Dive Brief:
- DoorDash, the mobile food delivery service available at 54,000 restaurants, updated its Android and iOS applications to simplify browsing, placing orders and monitoring delivery status. The San Francisco-based company added recommendations, ratings and information on the most popular foods to help mobile users decide what to eat, according to a blog post by the company.
- The mobile app’s delivery status now includes a map that shows the location of the delivery person in real time, which removes the need for people to call or e-mail when they wonder where their food is.
- DoorDash’s use of artificial intelligence (AI) to personalize recommendations boosted the likelihood that people would place an order by 25% compared with looking at a list of popular nearby restaurants, according to Venture Beat.
Dive Insight:
Food delivery services are in a race to innovate, form partnerships with restaurant chains and expand their footprints globally. Just as DoorDash is using AI technology to improve food recommendations and add geolocation technology to its mobile app, rival GrubHub is busy partnering with TripAdvisor to show its customers which restaurants offer delivery, Mobile Marketer's sister site Marketing Dive reported.
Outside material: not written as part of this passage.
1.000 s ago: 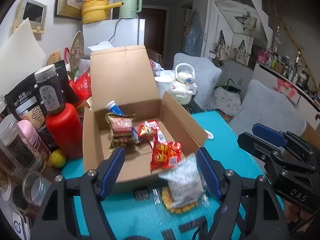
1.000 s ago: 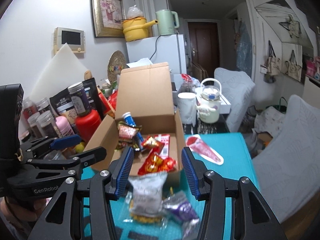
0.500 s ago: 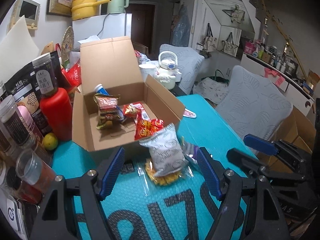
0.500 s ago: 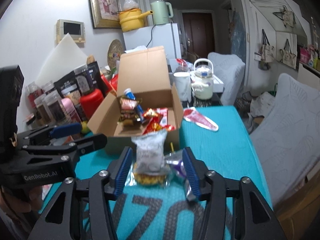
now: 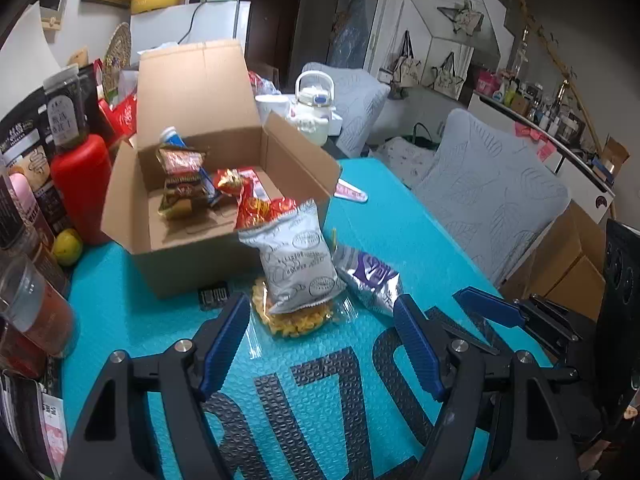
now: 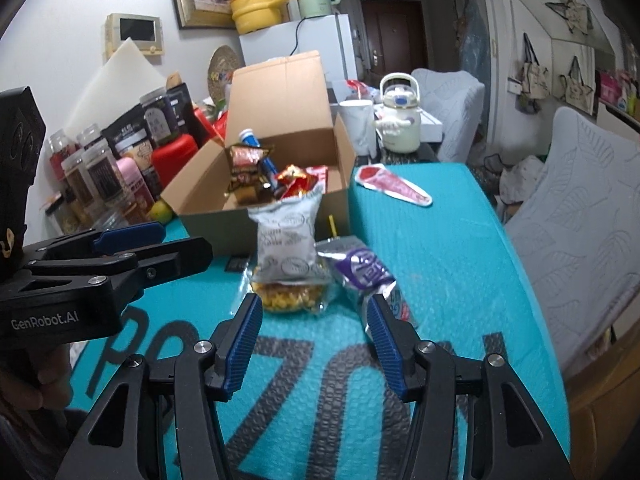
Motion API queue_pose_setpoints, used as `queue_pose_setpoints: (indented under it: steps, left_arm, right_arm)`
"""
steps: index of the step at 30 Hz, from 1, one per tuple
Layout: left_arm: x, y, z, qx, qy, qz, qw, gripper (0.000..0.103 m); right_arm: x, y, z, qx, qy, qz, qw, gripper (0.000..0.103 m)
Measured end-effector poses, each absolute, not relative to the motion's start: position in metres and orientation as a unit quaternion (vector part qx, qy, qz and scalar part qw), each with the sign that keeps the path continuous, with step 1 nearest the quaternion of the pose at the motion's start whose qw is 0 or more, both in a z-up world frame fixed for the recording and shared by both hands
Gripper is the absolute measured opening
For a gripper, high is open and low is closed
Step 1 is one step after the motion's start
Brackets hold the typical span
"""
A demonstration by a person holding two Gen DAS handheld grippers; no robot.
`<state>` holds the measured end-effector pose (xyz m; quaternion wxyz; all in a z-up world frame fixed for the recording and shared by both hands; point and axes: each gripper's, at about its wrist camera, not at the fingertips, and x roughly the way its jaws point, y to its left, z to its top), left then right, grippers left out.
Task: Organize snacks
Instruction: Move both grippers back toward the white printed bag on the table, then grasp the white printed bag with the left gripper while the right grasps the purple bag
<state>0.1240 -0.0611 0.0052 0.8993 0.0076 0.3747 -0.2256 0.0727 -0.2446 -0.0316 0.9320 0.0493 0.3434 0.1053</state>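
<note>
The silver snack bag leans against the cardboard box, on a clear packet of yellow snacks, purple packet right. Both claws have pulled back nearer: left gripper apart, empty; right gripper, just widened, empty, so another pickup looks next.

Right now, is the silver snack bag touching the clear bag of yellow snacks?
Touching. In the left wrist view the silver snack bag rests its bottom edge on the clear bag of yellow snacks, overlapping it with no gap.
</note>
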Motion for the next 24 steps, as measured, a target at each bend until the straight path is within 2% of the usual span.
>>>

The delivery industry’s rapid expansion can be seen in the quarterly profit statements of GrubHub, which is the only publicly traded pure play in the industry (competitors Amazon Prime Now and Yelp’s Eat24 are both part of larger companies). GrubHub’s revenue hit $156 million in the first quarter of 2017, a 39% jump from Q1 of 2016. The company started operating in smaller cities and report nine million users have placed an order in the past year.
Delivery and take-out service are important components of driving growth. Nation's Restaurant News cites market research from the NPD Group that says about two-thirds of all restaurant visits last year were for to-go orders as consumers shunned dining in. The number of people dining at casual restaurants declined 4% in 2016, while off-premise visits rose 1% to 920 million total visits, NPD said. That means restaurants need to remove friction in their mobile apps and consider how to make take-out ordering simpler and faster for customers.